The Bible tells us that this is where history is heading. One day Jesus will return and God’s kingdom of light will fill everything. There won’t be a shred of darkness left.
“The city does not need the sun or the moon to shine on it, for the glory of God gives it light, and the Lamb is its lamp... There will be no more night. They will not need the light of a lamp or the light of the sun, for the Lord God will give them light. And they will reign for ever and ever.”
Revelation 21:23, 22:5
This is the good news that God gives us in the Bible. The the forgiveness of sins; the restored relationship with God, each other, the environment, and internal self-image – all coming from faith in Jesus. Experienced in part now, but fully in the future. In the meantime, Christians have been given the Holy Spirit so that they can know God better and they can be transformed to be like him through listening to him in his word, the Bible.

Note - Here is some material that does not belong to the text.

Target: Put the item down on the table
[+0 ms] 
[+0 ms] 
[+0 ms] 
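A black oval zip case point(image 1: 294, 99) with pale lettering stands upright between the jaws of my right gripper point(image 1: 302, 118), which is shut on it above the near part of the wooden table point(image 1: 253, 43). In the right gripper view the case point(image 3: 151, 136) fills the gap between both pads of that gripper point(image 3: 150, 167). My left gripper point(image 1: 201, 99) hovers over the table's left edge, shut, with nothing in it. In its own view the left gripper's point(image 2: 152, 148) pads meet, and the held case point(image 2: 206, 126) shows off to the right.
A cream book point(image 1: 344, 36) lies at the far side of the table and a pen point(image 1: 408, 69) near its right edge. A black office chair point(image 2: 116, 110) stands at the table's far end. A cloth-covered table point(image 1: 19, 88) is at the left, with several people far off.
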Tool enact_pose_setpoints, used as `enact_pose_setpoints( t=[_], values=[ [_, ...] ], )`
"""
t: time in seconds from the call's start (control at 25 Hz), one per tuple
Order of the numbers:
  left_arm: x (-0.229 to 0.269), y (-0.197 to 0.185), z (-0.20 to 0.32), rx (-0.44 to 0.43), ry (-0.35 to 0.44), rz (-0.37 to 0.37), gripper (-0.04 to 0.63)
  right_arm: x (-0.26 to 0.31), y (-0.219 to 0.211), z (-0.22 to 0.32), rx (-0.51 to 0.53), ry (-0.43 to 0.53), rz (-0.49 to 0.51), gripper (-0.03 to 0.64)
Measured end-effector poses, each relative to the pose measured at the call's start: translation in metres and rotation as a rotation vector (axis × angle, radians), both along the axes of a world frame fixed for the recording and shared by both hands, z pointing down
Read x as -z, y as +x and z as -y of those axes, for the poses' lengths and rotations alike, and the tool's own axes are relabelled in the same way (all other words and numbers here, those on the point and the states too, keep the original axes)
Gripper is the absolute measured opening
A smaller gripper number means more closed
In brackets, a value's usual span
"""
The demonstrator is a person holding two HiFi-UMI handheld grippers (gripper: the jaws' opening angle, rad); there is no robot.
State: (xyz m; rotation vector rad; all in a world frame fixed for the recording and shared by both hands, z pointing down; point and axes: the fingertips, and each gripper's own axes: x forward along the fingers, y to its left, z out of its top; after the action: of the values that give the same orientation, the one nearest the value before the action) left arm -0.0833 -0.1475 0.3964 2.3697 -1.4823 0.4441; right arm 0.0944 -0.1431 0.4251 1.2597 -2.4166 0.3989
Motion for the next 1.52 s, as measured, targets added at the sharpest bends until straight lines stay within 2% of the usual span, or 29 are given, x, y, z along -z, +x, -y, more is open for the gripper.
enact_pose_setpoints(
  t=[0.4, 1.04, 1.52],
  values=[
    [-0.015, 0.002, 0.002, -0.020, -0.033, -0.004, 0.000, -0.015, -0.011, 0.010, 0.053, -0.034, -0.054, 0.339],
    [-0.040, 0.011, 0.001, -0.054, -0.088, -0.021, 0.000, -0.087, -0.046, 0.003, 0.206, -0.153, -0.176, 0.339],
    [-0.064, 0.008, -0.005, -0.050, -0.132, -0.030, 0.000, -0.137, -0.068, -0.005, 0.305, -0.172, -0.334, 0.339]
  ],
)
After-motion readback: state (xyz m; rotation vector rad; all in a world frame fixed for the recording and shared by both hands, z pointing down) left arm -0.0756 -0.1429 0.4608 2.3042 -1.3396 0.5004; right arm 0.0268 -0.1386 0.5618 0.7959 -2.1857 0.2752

“For you were once darkness, but now you are light in the Lord. Live as children of light (for the fruit of the light consists in all goodness, righteousness and truth).”

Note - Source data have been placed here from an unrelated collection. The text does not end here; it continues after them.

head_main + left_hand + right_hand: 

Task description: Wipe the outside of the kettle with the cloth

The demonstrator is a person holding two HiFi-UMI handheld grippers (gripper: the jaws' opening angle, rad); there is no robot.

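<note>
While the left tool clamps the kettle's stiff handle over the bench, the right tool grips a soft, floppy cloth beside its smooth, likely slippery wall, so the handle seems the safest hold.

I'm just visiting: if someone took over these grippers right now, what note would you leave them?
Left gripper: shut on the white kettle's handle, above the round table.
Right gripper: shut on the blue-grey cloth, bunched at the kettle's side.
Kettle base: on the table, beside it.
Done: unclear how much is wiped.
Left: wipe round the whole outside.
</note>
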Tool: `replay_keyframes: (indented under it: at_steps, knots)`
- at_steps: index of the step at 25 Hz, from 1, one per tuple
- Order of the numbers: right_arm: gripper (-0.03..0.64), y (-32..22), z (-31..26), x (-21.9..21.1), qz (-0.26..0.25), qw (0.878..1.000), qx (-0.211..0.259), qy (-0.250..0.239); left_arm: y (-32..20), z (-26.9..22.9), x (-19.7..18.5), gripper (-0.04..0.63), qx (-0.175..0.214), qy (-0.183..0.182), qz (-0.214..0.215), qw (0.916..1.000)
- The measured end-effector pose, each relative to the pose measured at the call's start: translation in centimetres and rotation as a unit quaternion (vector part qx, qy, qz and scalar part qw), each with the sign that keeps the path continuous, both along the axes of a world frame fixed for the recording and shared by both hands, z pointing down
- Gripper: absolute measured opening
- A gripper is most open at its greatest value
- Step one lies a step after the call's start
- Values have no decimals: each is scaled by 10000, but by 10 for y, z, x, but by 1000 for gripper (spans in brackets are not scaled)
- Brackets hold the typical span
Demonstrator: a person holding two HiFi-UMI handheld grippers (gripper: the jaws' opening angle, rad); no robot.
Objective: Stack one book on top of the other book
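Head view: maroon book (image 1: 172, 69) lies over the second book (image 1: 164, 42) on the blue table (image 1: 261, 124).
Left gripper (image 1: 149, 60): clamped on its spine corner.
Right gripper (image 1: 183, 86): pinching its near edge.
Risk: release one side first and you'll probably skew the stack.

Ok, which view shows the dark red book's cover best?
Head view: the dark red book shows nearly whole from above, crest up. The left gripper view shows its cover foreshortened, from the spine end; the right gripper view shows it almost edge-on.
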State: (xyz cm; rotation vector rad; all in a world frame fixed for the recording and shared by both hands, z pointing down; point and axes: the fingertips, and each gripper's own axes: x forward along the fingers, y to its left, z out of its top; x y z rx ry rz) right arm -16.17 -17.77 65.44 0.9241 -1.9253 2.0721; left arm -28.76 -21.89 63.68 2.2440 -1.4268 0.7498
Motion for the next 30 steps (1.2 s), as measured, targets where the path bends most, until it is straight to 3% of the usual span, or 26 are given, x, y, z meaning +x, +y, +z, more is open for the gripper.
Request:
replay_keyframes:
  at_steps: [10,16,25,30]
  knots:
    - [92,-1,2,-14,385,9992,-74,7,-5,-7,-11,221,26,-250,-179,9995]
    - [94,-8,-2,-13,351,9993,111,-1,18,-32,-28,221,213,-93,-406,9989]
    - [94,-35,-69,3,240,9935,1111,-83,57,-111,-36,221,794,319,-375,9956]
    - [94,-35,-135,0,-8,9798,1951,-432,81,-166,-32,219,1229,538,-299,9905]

“Your word is a lamp for my feet, a light on my path.”
But that day which means joy for Christians, is bad news for those who don’t trust in him. The Bible describes that one day those who are still set against God will be completely removed from his presence. They’ll be given over fully to the darkness they’ve chosen.
This means that sin is let loose to run its full course. Anger that was once under the surface will become fully-fledged, murderous rage. There’s no more truth, so little, white lies will become malicious deceit. People will be left in the darkness without any further chance to turn back to God. It’s not a threat, but a loving warning to turn to him now.
“ Will not the day of the Lord be darkness, not light – pitch-dark, without a ray of brightness?.”
God is light. We chose darkness. God joined our darkness to bring us back so we can enjoy living in his light.
You might find it appropriate to pray to God in light of what you've just read. Here is a prayer you could say if you wanted to become a Christian:
I’m sorry that I’ve lived my life loving darkness and hating light. I admit that I’ve not wanted you and that I’ve been living for myself before you and before other people. Please forgive me. Thank you that you came into my darkness in your Son, Jesus. Thank you that because of him I can enter into your light again and call you my Father. Please fill me with your Spirit help me to live as your child. Please help me to look forward to the day where I can live in your kingdom of light.